### WHAT THIS TASK INVOLVES:
What is needed is the full set of records, word for word, with no pictures.

-------

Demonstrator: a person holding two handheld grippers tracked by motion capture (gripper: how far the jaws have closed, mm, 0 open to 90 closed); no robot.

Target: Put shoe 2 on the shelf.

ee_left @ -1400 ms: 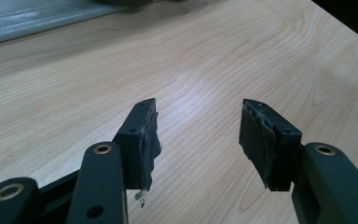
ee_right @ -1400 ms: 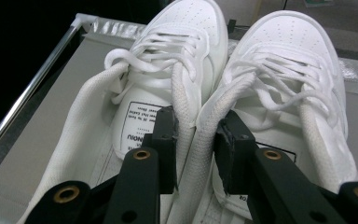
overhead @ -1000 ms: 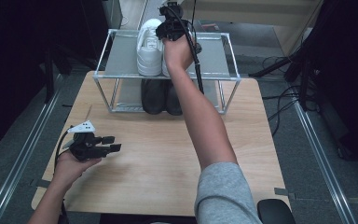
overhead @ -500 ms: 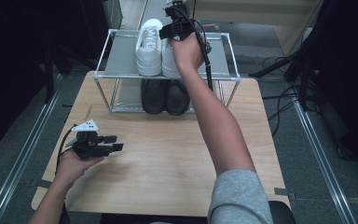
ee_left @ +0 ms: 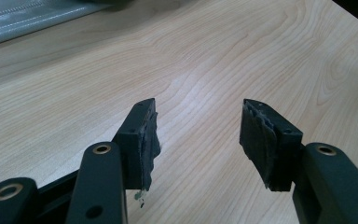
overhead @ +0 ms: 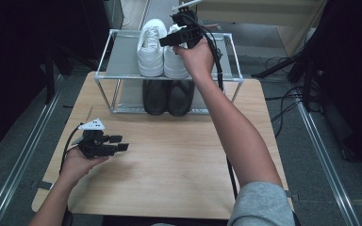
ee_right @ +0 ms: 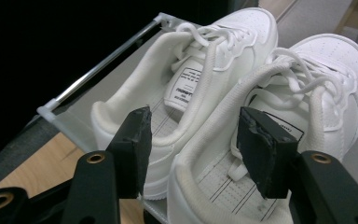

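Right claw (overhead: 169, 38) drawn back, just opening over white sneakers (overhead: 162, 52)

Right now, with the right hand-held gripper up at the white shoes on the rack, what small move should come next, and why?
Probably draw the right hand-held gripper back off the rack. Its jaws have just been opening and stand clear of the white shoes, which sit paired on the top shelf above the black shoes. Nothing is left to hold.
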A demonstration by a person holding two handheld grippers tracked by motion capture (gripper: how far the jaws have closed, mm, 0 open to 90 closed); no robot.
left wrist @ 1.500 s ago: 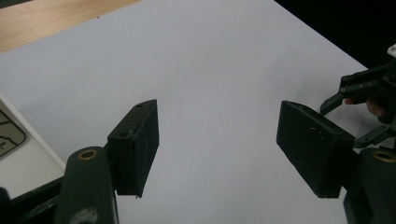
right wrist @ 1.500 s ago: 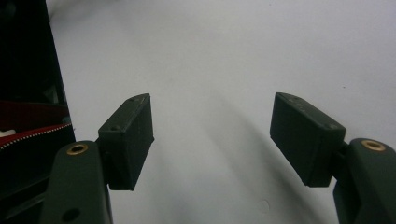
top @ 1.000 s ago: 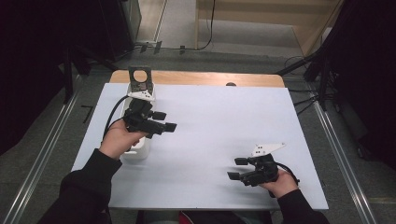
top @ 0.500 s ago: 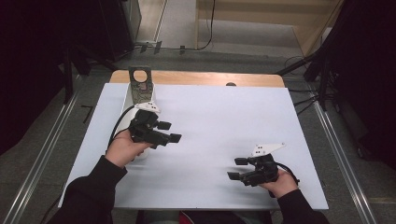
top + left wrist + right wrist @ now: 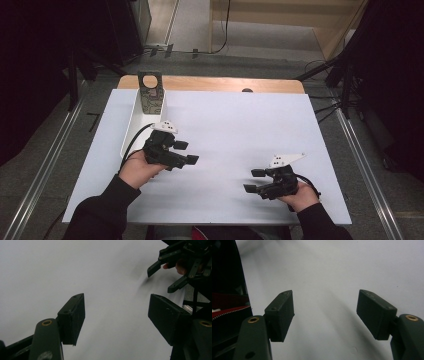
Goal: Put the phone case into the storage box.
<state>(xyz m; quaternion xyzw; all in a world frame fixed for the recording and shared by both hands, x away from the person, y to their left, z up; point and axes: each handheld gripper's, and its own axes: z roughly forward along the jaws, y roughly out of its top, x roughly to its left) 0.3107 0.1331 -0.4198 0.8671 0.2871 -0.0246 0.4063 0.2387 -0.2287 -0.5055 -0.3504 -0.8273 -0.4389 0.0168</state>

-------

### WORKED SOLUTION:
Demonstrator: a person holding two handheld grippers tracked by motion capture (gripper: how far the jaws have closed, mm, 0 open to 90 closed); no robot.

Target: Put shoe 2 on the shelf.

ee_left @ -1400 ms: 
ee_right @ -1400 ms: 
overhead @ -1000 ms: 
overhead @ -500 ms: 
ee_left @ +0 ms: 
overhead @ +0 ms: 
ee_right @ +0 ms: 

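Right claw (overhead: 169, 38) drawn back, just opening over white sneakers (overhead: 162, 52)

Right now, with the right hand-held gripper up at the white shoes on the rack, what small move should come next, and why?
Probably draw the right hand-held gripper back off the rack. Its jaws have just been opening and stand clear of the white shoes, which sit paired on the top shelf above the black shoes. Nothing is left to hold.
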A demonstration by a person holding two handheld grippers tracked by motion capture (gripper: how far the jaws have closed, mm, 0 open to 90 closed); no robot.
left wrist @ 1.500 s ago: 
right wrist @ 1.500 s ago: 
top @ 1.000 s ago: 
top @ 0.500 s ago: 
top + left wrist + right wrist @ now: 
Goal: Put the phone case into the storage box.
<state>(xyz m; quaternion xyzw; all in a world frame fixed for the recording and shared by both hands, x away from the person, y to their left, z up; point and axes: each handheld gripper's, and its own axes: z roughly forward along the jaws, y roughly out of its top, x roughly to its left) 0.3107 0.1331 -0.4198 0.8671 0.2871 -0.0246 0.4063 0.2387 -0.2287 -0.5055 -0.3504 -0.8273 -0.4389 0.0168</state>

What the exercise required has been answered in full.